The only faculty advisory committee member mentioned by name in the documents was English Department Professor Warren Ginsberg. Ginsberg declined to speak about his involvement in the memo and cited confidentiality restrictions placed on him by his membership on the FAC.
McDermed said that a discussion about allowing DPS to use weapons on campus had not been discussed, but the documents obtained through Nov. 17 public records request show a date of Oct. 17.
In addition to the FAC meeting, another set of documents released on Nov. 17 seemed to indicate proposed budget items, but with the actual cost and funding for those items redacted.
Items discussed included salaries and Public Employee Retirement System hazard pay benefits for police and fire personnel.

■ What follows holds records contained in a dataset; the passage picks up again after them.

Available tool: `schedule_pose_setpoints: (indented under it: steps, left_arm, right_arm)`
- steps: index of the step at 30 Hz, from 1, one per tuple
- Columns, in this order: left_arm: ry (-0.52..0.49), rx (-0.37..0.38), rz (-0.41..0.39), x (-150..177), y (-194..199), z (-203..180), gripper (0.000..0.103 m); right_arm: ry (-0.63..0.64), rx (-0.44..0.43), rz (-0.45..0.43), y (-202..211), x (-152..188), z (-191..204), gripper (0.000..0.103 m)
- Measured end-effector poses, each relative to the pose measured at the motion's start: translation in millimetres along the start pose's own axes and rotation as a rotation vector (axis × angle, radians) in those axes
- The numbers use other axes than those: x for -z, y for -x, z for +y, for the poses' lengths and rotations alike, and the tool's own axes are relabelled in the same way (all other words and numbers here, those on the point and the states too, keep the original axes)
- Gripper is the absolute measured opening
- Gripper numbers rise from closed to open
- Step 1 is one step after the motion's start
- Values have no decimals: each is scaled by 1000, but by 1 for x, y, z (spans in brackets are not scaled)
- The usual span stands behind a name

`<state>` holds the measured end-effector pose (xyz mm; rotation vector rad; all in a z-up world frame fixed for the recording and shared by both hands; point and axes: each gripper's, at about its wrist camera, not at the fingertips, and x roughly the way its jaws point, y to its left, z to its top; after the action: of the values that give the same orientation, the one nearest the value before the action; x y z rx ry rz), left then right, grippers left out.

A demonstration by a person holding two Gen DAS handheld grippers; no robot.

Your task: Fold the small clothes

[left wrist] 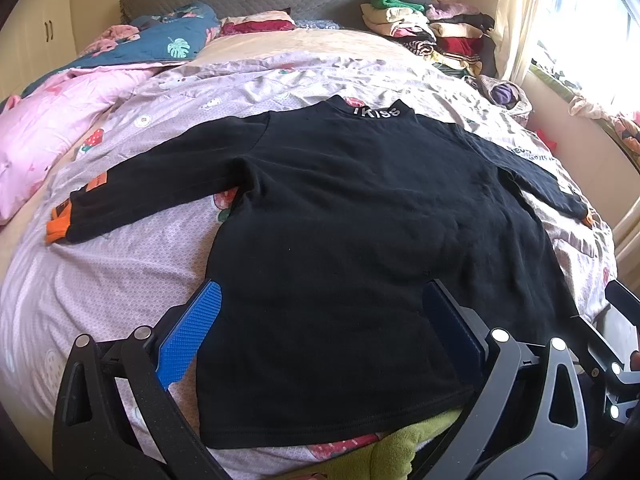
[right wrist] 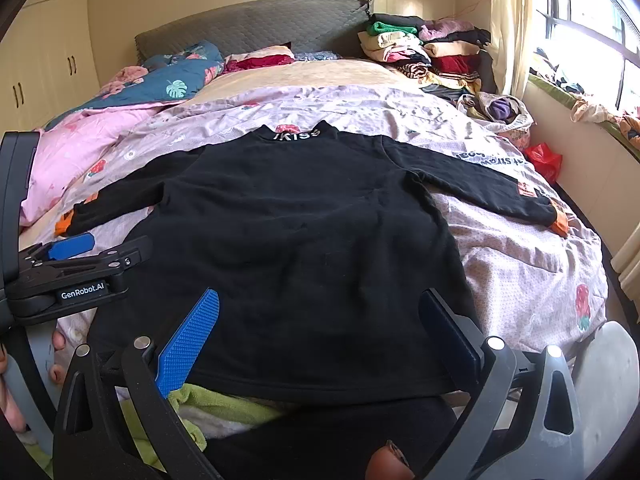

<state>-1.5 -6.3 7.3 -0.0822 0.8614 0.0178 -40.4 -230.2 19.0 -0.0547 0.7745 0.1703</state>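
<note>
Shirt (left wrist: 352, 216): black, long-sleeved, lay flat on the bedspread (left wrist: 120, 280) just ahead of both grippers; collar with white lettering at the far end, hem at the near end.
Shirt against left gripper (left wrist: 320, 320): lower half of the body spread beneath and between the two fingers; left edge ran close by the left pad; hem lay nearest the camera.
Shirt against right gripper (right wrist: 320, 328): lower body filled the gap between the fingers; hem crossed near the base of the pads.
Sleeves: spread outward to either side, orange cuffs at the ends; left cuff (left wrist: 56, 228) far out to the left of the left gripper, right cuff (right wrist: 560, 222) far out to the right of the right gripper.
Left gripper state: fingers spread wide, nothing pinched; pads (left wrist: 192, 332) hovered over the cloth, contact impossible to tell.
Right gripper state: fingers spread wide, nothing pinched; blue pads (right wrist: 188, 344) above the lower part of the shirt, contact impossible to tell.
Grippers to each other: left one seen at the left edge of the right wrist view, just beside the shirt's left side.
Green cloth (right wrist: 208, 400): tucked under the hem, below the right gripper's left finger.
Clothes pile (left wrist: 432, 28): stacked far ahead to the right, by the headboard.
</note>
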Motion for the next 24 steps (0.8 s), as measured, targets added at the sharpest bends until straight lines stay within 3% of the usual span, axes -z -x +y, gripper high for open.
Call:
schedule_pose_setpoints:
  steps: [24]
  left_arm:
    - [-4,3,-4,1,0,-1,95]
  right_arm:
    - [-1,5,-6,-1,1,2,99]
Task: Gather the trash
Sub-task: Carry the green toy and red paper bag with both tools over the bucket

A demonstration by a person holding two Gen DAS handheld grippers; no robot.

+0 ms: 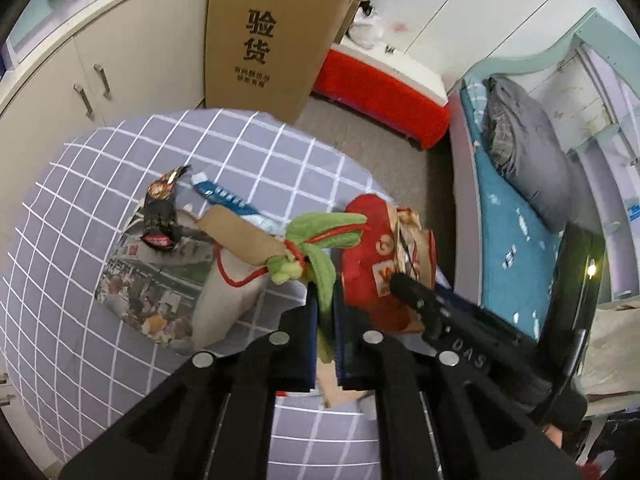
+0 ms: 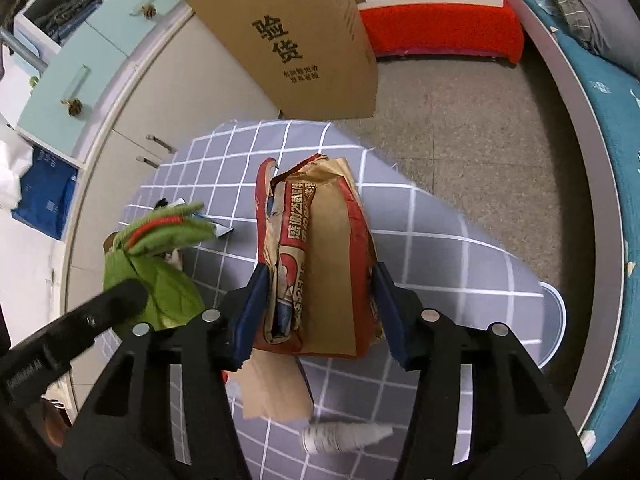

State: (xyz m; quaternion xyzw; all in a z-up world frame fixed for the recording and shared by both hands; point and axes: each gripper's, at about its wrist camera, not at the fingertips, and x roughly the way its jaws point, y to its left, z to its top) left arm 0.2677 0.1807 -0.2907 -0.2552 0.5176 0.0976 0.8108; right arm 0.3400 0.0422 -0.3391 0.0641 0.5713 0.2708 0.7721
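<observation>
My left gripper (image 1: 325, 308) is shut on a green leafy wrapper (image 1: 320, 236) tied with red string, held above the table. The same green wrapper (image 2: 160, 240) hangs from the left gripper's black finger at the left of the right wrist view. A crumpled red and brown paper bag (image 2: 328, 260) stands upright on the table, and my right gripper (image 2: 320, 312) is shut on it, a blue pad against each side. That paper bag (image 1: 364, 264) also shows right of the green wrapper. On the table lie a black snack wrapper (image 1: 162, 216), a blue wrapper (image 1: 224, 196) and a brown cardboard scrap (image 1: 240, 236).
The table (image 2: 440, 240) has a grey cloth with a white grid. A printed sheet and white bag (image 1: 160, 292) lie on it, and a white paper cup (image 2: 344, 436) lies near me. A tall cardboard box (image 2: 304, 40), cupboards, a red bench (image 2: 440, 28) and a bed (image 1: 520, 220) surround it.
</observation>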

The document also included a line about “Equipment/Uniforms/Firearms/Ammunition.”
“We haven’t specifically talked about whether arming is what we want to do yet,” McDermed said. “There are steps that have to be taken.”
McDermed said she was not familiar with either of these documents and could not comment on them.
As the process that may one day establish a sworn and potentially armed police agency at the University moves forward, McDermed has promised transparency in the process.
She said DPS plans on hosting a series of meetings sometime in February to address any community concerns in the matter.
She also insisted that any change that comes out of the 2011 legislative session would not have an immediate impact on the University, and the development of any sworn agency would be at least five years down the road.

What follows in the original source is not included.